YOUR TASK: In the entries below, find the line containing "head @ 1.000" and the line containing "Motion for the". Copy those two lines and everything between them exactly, without the pictures.
*** Opening of SUPPLIED INFORMATION ***
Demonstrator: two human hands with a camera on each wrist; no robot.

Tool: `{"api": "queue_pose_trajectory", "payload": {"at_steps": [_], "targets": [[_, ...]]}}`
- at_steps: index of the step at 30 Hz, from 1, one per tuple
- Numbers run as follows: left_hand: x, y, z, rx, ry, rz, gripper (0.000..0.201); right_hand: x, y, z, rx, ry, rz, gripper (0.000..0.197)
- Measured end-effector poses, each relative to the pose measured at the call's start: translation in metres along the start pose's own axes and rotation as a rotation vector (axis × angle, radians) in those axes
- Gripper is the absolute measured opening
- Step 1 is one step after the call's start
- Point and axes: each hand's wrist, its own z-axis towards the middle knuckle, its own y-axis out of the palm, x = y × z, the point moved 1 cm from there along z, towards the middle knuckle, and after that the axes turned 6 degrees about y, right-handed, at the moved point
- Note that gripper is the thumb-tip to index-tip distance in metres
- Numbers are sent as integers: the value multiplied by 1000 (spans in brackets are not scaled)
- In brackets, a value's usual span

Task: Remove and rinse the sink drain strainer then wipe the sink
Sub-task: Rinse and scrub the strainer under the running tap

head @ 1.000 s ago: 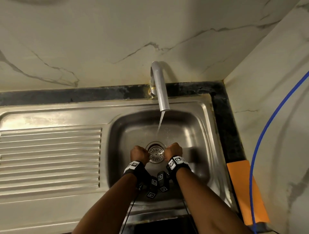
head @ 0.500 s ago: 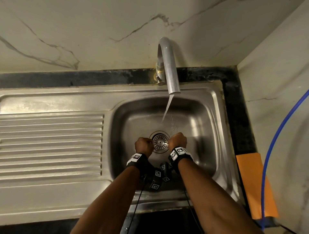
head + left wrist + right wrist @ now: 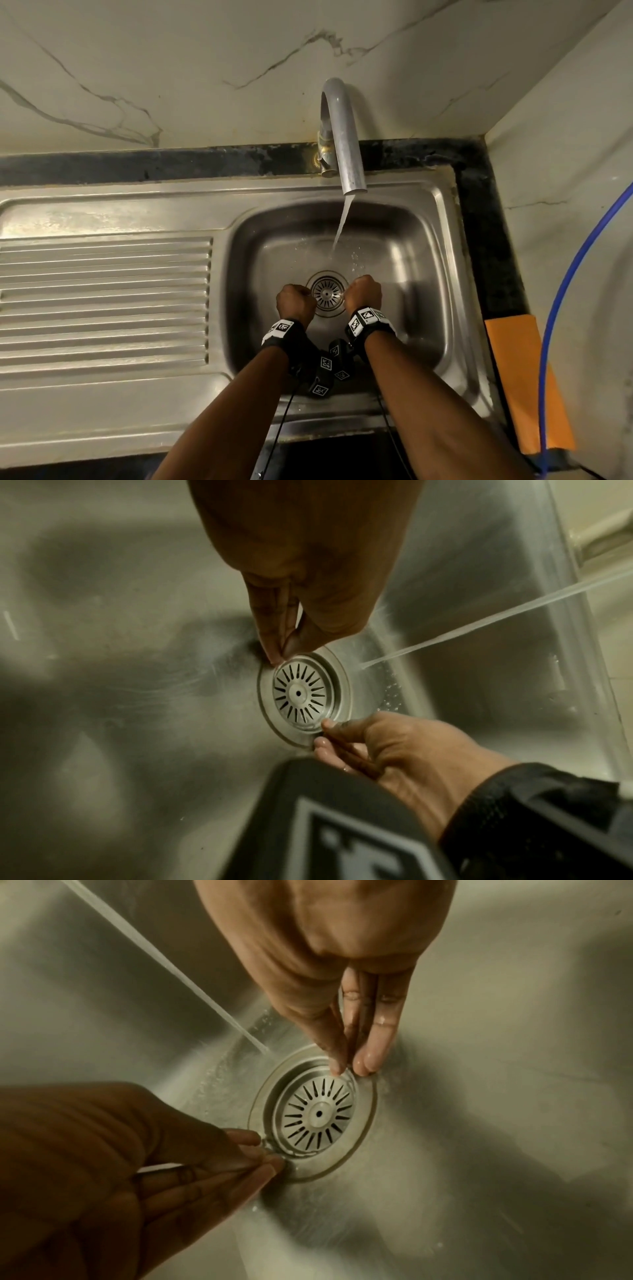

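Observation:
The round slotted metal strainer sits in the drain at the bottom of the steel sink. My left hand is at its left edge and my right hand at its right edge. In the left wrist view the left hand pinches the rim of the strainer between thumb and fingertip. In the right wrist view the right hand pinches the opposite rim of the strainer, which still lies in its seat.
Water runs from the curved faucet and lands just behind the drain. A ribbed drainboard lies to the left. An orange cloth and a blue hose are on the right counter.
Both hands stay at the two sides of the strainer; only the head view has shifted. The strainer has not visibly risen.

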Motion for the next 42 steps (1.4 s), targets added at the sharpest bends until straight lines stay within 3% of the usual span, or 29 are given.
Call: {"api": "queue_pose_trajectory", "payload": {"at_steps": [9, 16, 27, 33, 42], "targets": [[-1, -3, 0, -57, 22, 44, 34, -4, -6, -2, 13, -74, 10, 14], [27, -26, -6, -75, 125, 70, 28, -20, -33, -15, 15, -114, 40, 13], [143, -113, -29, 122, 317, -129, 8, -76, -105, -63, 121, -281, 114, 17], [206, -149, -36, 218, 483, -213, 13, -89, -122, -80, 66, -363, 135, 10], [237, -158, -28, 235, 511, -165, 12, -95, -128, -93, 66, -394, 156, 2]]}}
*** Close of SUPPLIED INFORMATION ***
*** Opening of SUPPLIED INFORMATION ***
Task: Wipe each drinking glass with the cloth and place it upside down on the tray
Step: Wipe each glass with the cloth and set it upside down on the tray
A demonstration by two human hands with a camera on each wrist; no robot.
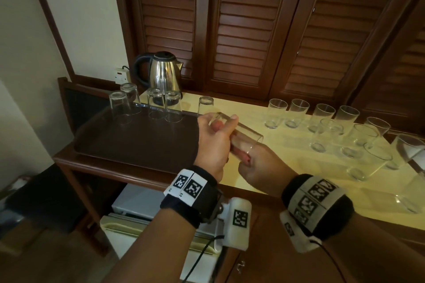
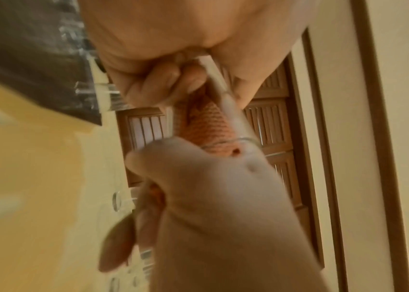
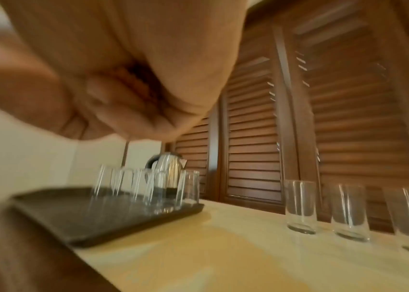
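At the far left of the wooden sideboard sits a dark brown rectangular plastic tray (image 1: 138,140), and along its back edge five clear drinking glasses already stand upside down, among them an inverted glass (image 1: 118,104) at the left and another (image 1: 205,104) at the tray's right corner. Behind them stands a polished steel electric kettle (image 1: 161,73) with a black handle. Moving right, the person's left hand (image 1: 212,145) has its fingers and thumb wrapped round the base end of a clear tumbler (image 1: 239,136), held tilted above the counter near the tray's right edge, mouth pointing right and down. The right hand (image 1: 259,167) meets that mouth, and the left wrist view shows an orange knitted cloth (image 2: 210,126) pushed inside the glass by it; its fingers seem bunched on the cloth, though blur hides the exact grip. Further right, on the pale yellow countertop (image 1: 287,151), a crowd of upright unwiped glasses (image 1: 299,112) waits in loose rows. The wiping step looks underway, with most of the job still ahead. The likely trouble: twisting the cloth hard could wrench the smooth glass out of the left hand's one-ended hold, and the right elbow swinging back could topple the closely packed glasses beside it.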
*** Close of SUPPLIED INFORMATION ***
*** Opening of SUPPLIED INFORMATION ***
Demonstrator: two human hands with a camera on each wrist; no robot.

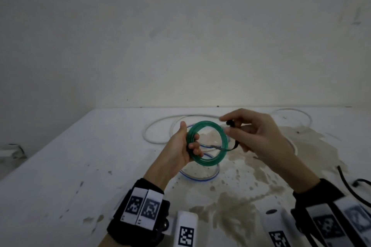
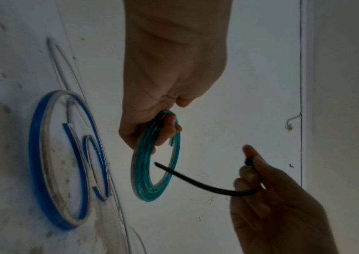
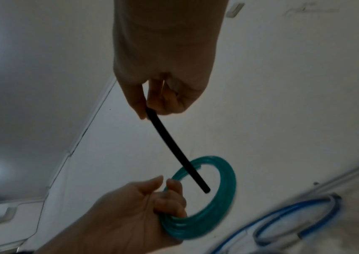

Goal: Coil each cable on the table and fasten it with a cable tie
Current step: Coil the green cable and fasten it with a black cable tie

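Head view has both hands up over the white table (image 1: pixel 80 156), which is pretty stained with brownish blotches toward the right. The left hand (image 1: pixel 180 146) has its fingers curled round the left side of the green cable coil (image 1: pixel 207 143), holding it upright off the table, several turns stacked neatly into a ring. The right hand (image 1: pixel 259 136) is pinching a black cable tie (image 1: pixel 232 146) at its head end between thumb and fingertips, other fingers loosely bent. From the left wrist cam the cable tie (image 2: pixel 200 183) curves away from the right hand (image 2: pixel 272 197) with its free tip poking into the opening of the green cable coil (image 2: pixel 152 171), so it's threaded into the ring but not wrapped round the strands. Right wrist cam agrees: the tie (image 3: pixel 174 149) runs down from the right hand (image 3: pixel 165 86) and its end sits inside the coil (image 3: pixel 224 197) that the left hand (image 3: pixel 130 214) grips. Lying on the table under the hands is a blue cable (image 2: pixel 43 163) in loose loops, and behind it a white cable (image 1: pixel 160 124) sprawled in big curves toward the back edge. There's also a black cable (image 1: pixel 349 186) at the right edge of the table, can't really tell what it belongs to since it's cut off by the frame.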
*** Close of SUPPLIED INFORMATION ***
TASK RESULT:
head @ 1.000 s ago: 
head @ 0.500 s ago: 
head + left wrist + right wrist @ now: 

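Observation:
The round slotted metal strainer sits in the drain at the bottom of the steel sink. My left hand is at its left edge and my right hand at its right edge. In the left wrist view the left hand pinches the rim of the strainer between thumb and fingertip. In the right wrist view the right hand pinches the opposite rim of the strainer, which still lies in its seat.
Water runs from the curved faucet and lands just behind the drain. A ribbed drainboard lies to the left. An orange cloth and a blue hose are on the right counter.
Both hands stay at the two sides of the strainer; only the head view has shifted. The strainer has not visibly risen.
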
Motion for the next 42 steps (1.4 s), targets added at the sharpest bends until straight lines stay within 3% of the usual span, or 29 are given.

Work on the answer is now done.